Love does not boast (οὐ περπερεύεται). Bragging overestimates one’s worth and ability, puffing a sinner up like a bullfrog about to split open. The Lord said to the prophet, “See, he is puffed up… but the righteous will live by faith” (Habakkuk 2:4). One who boasts about himself with no cause to boast is a fool. “The mouth of the fool gushes folly” (Proverbs 15:2). Writer Terry Nation touched this truth with his exasperated quip: “You make your incompetence sound like an achievement!”
Love is not arrogant (οὐ ϕυσιοῦται). This word is connected with the previous one, and the two are sometimes found together: “To the arrogant I say, ‘Boast no more’” (Psalm 75:4; cp. Romans 1:30; James 4:16). “A fool finds no pleasure in understanding, but delights in airing his own opinions” (Proverbs 18:2). In a sense, to be arrogant is a general behavior while boasting is a specific action. Jesus said that arrogance is one of the evils that comes from the inside to make a man unclean (Mark 7:22). The Lord hates arrogance, pride, evil behavior and perverse speech in particular (Proverbs 8:13).
What if Jesus had been unkind rather than kind? When they ran short of wine at a wedding, did he have the servants fill up have a dozen stone jars with water and dump it over the groom’s head on account of his bad planning? What if Jesus has been arrogant about his powers, boastful about his miracles, laughing at his disciples when they were unable to do the things he could do? What if Jesus had been envious of the glory Caiaphas had as high priest? What a strange gospel it would be if Jesus had plotted to kill Caiaphas instead of the other way round. What a strange gospel it would be if Jesus had been jealous of Peter’s beautiful wife, or if he forced his followers to walk three paces behind him whenever he was walking.
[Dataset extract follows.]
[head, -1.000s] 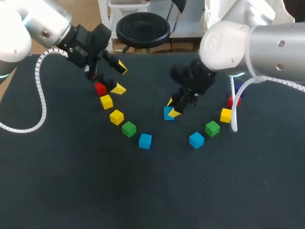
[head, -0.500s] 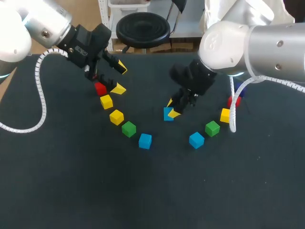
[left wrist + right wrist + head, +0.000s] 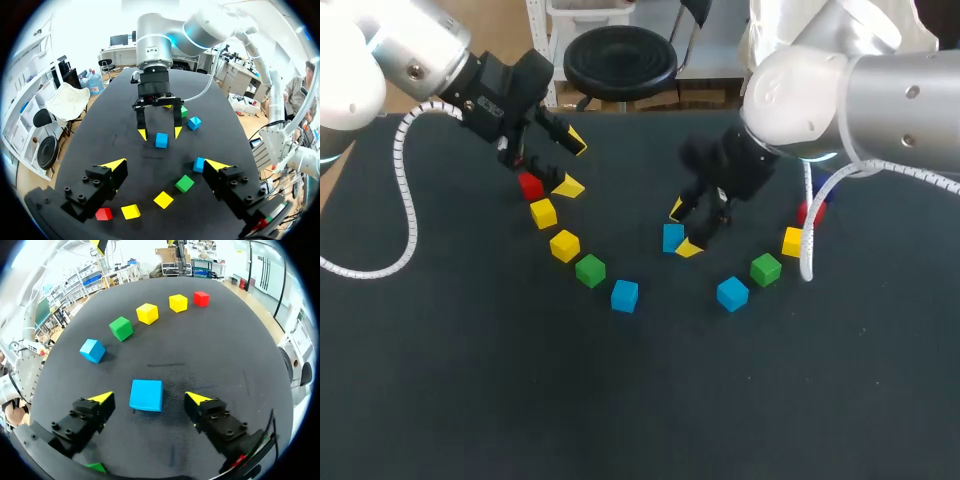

What a glorious Savior we have, who did none of the things we do! Our humble, donkey-riding, child-blessing, foot-washing, crucified Savior Jesus showed us what love truly is. What a hard lesson this is to learn and to apply. But what a friend we have in Jesus, who was never impatient, never unkind, and who did not envy, boast, or brag. May we follow his example, but more than this, may we be truly thankful for his righteous acts! By the grace of God, what Jesus did so well and so perfectly becomes ascribed to us by faith, so that when God sees us, he sees what Jesus did in our place. He brought glory to the Father by completing the work he was given to do (John 17:4). And now he has arrayed us in Christ’s robe of righteousness (Isaiah 61:10), to be seated with him in the heavenly realms (Ephesians 2:6).